Computer- und Medienstrafrecht

  • Internetstrafrecht (Europäische Vorgaben, Providerhaftung).

  • Datenschutzstrafrecht (Datentransfer in der EU, Compliance).

  • Lehrbuch Computer- und Medienstrafrecht, Beck-Verlag, 2013.

Außergerichtliche Konfliktbeilegung

  • Strafrechtliche und strafprozessuale Fragen.

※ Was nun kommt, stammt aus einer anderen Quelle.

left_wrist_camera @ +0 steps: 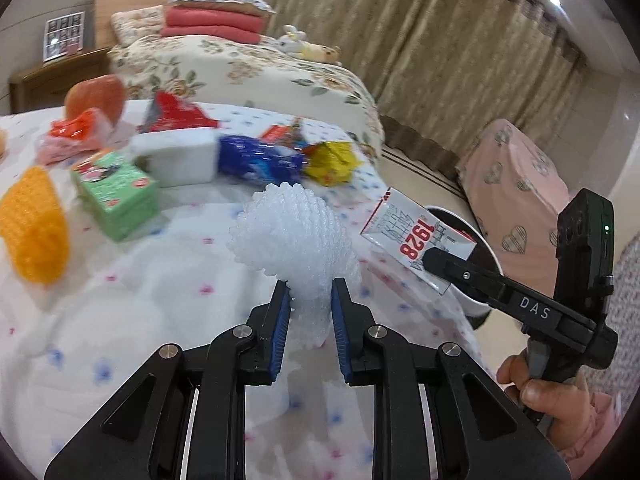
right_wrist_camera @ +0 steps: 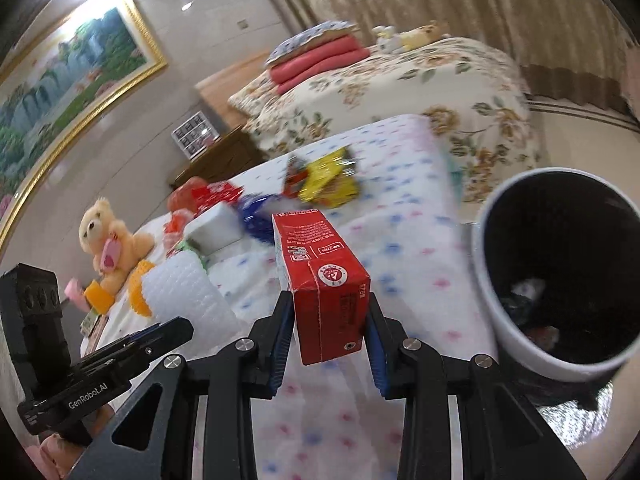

  • Mitherausgeber der Schriften zur Mediation und außergerichtlichen Konfliktbeilegung (gemeinsam mit Christoph Althammer, Heidi Ittner und Martin Löhnig, Metzner Verlag)

Kurzvita

Jörg Eisele (Jahrgang 1969) studierte von 1991 bis 1995 Rechtswissenschaften an der Universität Tübingen, legte dort das 1. Juristische Staatsexamen ab und promovierte im Jahre 1997 mit einem zivilrechtlichen Thema. Von 1997 bis 1999 folgte das Rechtsreferendariat am LG Tübingen und das 2. Juristische Staatsexamen in Stuttgart. Von 1995 bis 1999 war er Akademischer Mitarbeiter am Lehrstuhl für Straf- und Strafprozessrecht von Prof. Dr. Ulrich Weber und von 1999 bis 2003 Wissenschaftlicher Assistent am Lehrstuhl für Strafrecht, Strafprozessrecht, Rechtsphilosophie und Rechtsinformatik von Prof. Dr. Fritjof Haft. 2003 wurde er mit der Schrift „Die Regelbeispielsmethode im Strafrecht“ habilitiert. Nach Lehrstuhlvertretung im selben Jahr wurde er 2004 auf eine Professur für Strafrecht an der Universität Konstanz berufen. Nach Ablehnung von Rufen an die Universitäten Augsburg (2006) und Bayreuth (2010) nahm er 2013 einen Ruf auf den Lehrstuhl für Deutsches und Europäisches Straf- und Strafprozessrecht, Wirtschaftsstrafrecht und Computerstrafrecht an der Universität Tübingen an und übernahm zugleich die Leitung der Forschungsstelle für Europäisches Straf- und Strafprozessrecht (gemeinsam mit Prof. Dr. Dr. Dres. h.c. Kristian Kühl). Jörg Eisele ist u.a. Redakteur der ZStW, Ständiger Mitarbeiter der Rechtsprechungsübersicht der JuS, Stv. Vorsitzender der Deutschen Landesgruppe der AIDP und Stv. Vorsitzender der Lebendspendekommission der Bezirksärztekammer Südwürttemberg. Er war zudem in verschiedenen Untersuchungsausschüssen und Gesetzgebungsverfahren als Gutachter tätig. Von 2015 bis 2017 war er Mitglied der Kommission zur Reform des Sexualstrafrechts des BMJV. Zu seinen Schwerpunkten gehören neben der Dogmatik des AT und BT (u.a. verschiedene Lehrbücher und Kommentierungen im Schönke/Schröder) , das Europäische Strafrecht (insb. Kommentierung Art. 82 bis Art. 86 AEUV), das Wirtschaftsstrafrecht (insb. Betrug, Untreue, Straftaten gegen den Wettbewerb sowie Korruptionsstrafrecht), das Arbeitsstrafrecht (insb. § 266a StGB sowie Überwachungsmaßnahmen in Unternehmen), das Medien- und Computerstrafrecht (insb. §§ 201 a ff. StGB sowie Datenschutzstrafrecht) sowie das gesamte Sexualstrafrecht.